WORK ORDER:
Return the data that follows exactly, with each line intact.

··· STORED DATA ···

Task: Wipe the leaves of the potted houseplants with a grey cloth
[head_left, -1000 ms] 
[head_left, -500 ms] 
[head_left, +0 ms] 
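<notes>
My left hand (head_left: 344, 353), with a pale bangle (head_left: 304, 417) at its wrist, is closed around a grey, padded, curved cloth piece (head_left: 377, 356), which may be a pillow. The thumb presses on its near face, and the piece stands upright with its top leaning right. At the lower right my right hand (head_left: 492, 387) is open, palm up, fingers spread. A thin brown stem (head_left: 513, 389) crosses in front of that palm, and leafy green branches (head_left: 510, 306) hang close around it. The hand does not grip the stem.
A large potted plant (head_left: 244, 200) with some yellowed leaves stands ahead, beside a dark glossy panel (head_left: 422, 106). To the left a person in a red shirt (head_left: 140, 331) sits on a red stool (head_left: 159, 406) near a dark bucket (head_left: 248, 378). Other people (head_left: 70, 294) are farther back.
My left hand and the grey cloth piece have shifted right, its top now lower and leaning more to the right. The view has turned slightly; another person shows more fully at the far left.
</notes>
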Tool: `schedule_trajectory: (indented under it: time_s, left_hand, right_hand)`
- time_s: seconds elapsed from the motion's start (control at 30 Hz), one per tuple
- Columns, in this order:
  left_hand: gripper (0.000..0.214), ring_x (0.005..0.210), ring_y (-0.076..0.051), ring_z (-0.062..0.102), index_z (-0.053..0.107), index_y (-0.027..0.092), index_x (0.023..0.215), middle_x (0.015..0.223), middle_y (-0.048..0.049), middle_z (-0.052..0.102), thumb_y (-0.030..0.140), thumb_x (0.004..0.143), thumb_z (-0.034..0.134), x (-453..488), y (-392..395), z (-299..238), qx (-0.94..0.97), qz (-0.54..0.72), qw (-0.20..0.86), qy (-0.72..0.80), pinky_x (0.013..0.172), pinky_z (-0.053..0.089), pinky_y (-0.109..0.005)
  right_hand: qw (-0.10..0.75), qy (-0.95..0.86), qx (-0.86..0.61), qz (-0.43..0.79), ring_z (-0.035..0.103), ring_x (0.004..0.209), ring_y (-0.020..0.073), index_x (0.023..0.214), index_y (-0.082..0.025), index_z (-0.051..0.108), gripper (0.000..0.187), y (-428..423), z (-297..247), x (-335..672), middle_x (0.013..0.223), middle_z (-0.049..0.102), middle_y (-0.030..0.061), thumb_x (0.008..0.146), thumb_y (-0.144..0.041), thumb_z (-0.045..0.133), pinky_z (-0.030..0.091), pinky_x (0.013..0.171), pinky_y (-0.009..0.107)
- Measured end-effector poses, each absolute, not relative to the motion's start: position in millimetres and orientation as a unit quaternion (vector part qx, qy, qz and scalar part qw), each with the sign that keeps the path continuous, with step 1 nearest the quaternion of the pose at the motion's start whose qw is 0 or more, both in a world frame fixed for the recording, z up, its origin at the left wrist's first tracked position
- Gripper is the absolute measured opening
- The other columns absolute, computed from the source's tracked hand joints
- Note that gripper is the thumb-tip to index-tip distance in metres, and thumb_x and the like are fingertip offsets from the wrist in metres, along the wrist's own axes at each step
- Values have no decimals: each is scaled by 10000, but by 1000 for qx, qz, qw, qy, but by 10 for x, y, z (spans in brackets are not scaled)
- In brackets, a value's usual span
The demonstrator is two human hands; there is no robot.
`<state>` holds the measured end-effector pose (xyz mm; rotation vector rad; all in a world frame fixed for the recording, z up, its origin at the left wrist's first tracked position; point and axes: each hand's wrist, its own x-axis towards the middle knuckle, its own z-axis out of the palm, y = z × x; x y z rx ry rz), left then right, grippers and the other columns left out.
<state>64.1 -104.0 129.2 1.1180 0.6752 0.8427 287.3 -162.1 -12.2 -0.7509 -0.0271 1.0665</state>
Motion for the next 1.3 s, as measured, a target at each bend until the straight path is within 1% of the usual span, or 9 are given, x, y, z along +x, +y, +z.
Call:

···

RESULT BELOW:
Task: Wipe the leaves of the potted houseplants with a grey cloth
[head_left, -1000 ms] 
[head_left, -500 ms] 
[head_left, +0 ms] 
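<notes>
My left hand (head_left: 344, 353), with a pale bangle (head_left: 304, 417) at its wrist, is closed around a grey, padded, curved cloth piece (head_left: 377, 356), which may be a pillow. The thumb presses on its near face, and the piece stands upright with its top leaning right. At the lower right my right hand (head_left: 492, 387) is open, palm up, fingers spread. A thin brown stem (head_left: 513, 389) crosses in front of that palm, and leafy green branches (head_left: 510, 306) hang close around it. The hand does not grip the stem.
A large potted plant (head_left: 244, 200) with some yellowed leaves stands ahead, beside a dark glossy panel (head_left: 422, 106). To the left a person in a red shirt (head_left: 140, 331) sits on a red stool (head_left: 159, 406) near a dark bucket (head_left: 248, 378). Other people (head_left: 70, 294) are farther back.
My left hand and the grey cloth piece have shifted right, its top now lower and leaning more to the right. The view has turned slightly; another person shows more fully at the far left.
</notes>
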Tool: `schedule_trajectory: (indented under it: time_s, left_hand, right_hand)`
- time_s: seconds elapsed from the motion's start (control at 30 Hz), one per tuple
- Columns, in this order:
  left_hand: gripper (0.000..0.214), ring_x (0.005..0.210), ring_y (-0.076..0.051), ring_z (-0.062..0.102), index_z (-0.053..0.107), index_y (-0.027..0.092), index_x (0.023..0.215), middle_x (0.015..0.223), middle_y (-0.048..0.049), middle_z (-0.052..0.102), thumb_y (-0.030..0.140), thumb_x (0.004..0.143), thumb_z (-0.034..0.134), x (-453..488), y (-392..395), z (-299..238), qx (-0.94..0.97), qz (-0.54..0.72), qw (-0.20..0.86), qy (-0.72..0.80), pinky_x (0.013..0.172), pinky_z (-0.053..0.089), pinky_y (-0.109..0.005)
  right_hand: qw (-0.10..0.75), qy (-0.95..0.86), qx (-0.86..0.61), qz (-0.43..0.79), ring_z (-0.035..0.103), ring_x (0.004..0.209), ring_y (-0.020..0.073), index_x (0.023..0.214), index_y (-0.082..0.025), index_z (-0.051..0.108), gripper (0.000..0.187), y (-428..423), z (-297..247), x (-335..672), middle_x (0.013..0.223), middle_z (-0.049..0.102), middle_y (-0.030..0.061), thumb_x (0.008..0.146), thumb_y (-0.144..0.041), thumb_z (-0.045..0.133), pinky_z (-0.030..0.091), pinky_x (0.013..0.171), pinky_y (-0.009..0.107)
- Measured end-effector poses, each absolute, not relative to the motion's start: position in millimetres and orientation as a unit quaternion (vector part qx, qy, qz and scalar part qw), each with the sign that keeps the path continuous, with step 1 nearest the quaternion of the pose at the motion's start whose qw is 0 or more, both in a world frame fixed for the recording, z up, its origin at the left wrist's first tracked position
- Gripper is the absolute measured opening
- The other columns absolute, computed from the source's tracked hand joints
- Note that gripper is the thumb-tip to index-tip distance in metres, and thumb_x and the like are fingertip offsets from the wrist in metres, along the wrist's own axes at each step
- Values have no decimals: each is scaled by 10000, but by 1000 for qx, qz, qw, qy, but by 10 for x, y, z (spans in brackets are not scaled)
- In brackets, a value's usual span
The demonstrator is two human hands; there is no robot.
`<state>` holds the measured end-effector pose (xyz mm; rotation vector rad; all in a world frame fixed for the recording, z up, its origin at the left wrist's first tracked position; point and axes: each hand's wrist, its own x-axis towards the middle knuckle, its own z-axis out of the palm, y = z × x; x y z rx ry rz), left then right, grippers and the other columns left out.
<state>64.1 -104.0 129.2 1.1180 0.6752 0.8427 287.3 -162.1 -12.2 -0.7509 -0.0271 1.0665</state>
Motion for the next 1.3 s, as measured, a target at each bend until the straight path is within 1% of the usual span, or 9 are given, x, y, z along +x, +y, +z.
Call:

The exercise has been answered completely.